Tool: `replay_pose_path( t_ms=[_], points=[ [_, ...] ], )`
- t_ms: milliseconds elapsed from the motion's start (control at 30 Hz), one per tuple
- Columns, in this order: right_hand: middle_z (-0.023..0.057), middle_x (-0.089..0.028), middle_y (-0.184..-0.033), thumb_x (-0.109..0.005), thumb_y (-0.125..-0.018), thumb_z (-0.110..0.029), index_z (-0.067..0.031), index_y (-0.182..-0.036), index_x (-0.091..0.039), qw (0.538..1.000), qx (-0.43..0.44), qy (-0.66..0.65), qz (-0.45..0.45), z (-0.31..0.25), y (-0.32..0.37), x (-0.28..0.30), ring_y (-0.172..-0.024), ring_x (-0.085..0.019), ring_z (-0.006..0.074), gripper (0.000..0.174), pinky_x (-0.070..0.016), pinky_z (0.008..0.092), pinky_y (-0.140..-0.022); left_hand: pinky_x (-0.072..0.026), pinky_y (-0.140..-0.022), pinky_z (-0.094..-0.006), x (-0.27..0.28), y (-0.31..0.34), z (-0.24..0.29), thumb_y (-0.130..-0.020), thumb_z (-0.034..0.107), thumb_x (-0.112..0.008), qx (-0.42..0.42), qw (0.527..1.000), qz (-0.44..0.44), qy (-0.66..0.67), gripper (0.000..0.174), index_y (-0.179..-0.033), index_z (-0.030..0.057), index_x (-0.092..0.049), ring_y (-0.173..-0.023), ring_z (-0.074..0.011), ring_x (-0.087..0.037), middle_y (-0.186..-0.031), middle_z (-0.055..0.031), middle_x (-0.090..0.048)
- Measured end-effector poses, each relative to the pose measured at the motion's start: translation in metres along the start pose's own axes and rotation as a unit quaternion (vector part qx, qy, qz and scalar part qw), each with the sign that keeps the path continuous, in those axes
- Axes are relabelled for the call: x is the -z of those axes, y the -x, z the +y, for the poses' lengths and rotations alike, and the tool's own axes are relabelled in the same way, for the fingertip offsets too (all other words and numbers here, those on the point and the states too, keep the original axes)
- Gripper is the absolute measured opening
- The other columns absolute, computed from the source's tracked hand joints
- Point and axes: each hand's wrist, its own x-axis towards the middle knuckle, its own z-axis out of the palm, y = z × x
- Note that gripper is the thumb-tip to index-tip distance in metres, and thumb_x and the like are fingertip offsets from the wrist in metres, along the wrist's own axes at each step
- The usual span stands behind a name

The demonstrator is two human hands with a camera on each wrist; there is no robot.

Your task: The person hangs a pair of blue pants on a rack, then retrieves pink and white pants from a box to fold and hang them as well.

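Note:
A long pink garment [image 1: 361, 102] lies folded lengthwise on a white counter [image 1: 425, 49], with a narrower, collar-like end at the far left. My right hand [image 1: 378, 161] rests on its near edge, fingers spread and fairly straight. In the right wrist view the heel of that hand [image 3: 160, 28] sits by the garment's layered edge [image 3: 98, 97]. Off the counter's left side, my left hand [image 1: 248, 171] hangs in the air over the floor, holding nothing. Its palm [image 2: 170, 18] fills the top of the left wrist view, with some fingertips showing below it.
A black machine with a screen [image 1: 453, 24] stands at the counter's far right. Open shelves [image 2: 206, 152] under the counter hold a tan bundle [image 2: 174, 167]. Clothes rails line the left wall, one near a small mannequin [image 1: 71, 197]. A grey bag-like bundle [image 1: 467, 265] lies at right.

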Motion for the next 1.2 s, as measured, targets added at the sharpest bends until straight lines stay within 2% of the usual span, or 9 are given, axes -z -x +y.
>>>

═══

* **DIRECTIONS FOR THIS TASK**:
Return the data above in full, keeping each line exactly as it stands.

* **WRITTEN RESPONSE**:
Tool: `replay_pose_path( t_ms=[_], points=[ [_, ...] ], )`
- t_ms: milliseconds elapsed from the motion's start (control at 30 Hz), one per tuple
- Columns, in this order: right_hand: middle_z (-0.023..0.057), middle_x (-0.089..0.028), middle_y (-0.184..-0.033), thumb_x (-0.109..0.005), thumb_y (-0.125..-0.018), thumb_z (-0.110..0.029), index_z (-0.067..0.031), index_y (-0.182..-0.036), index_x (-0.091..0.039), qw (0.538..1.000), qx (-0.43..0.44), qy (-0.66..0.65), qz (-0.45..0.45), z (-0.31..0.25), y (-0.32..0.37), x (-0.28..0.30), ring_y (-0.172..-0.024), ring_x (-0.085..0.019), ring_z (-0.006..0.074), gripper (0.000..0.174), pinky_x (-0.070..0.016), pinky_z (0.008..0.092), pinky_y (-0.140..-0.022); left_hand: pinky_x (-0.072..0.026), pinky_y (-0.140..-0.022), pinky_z (-0.094..-0.006), x (-0.27..0.28), y (-0.31..0.34), z (-0.24..0.29), thumb_y (-0.130..-0.020), thumb_z (-0.034..0.107), thumb_x (-0.112..0.008), qx (-0.42..0.42), qw (0.527..1.000), qz (-0.44..0.44), qy (-0.66..0.67), gripper (0.000..0.174), index_y (-0.179..-0.033), index_z (-0.030..0.057), index_x (-0.092..0.049), ring_y (-0.173..-0.023), ring_z (-0.074..0.011), ring_x (-0.087..0.037), middle_y (-0.186..-0.031), middle_z (-0.055..0.031), middle_x (-0.090..0.048)
- Measured end-effector poses, each relative to the pose measured at the motion's start: translation in metres along the start pose's own axes and rotation as a unit quaternion (vector part qx, qy, qz and scalar part qw), each with the sign that keeps the path continuous, in those axes
- Axes are relabelled for the call: x is the -z of those axes, y the -x, z the +y, for the poses' lengths and rotations alike, and the tool's own axes are relabelled in the same way, for the fingertip offsets too (all other words and numbers here, those on the point and the states too, keep the original axes)
- Gripper is the absolute measured opening
- The other columns absolute, computed from the source's tracked hand joints
- Point and axes: each hand's wrist, its own x-axis towards the middle knuckle, its own z-axis out of the palm, y = z × x
- Note that gripper is the thumb-tip to index-tip distance in metres, and thumb_x and the like are fingertip offsets from the wrist in metres, along the wrist's own axes at each step
- The usual span stands behind a name

The demonstrator is two human hands with a camera on each wrist; there is no robot.

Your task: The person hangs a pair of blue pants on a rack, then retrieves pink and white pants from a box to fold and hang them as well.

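Note:
A long pink garment [image 1: 361, 102] lies folded lengthwise on a white counter [image 1: 425, 49], with a narrower, collar-like end at the far left. My right hand [image 1: 378, 161] rests on its near edge, fingers spread and fairly straight. In the right wrist view the heel of that hand [image 3: 160, 28] sits by the garment's layered edge [image 3: 98, 97]. Off the counter's left side, my left hand [image 1: 248, 171] hangs in the air over the floor, holding nothing. Its palm [image 2: 170, 18] fills the top of the left wrist view, with some fingertips showing below it.
A black machine with a screen [image 1: 453, 24] stands at the counter's far right. Open shelves [image 2: 206, 152] under the counter hold a tan bundle [image 2: 174, 167]. Clothes rails line the left wall, one near a small mannequin [image 1: 71, 197]. A grey bag-like bundle [image 1: 467, 265] lies at right.
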
Motion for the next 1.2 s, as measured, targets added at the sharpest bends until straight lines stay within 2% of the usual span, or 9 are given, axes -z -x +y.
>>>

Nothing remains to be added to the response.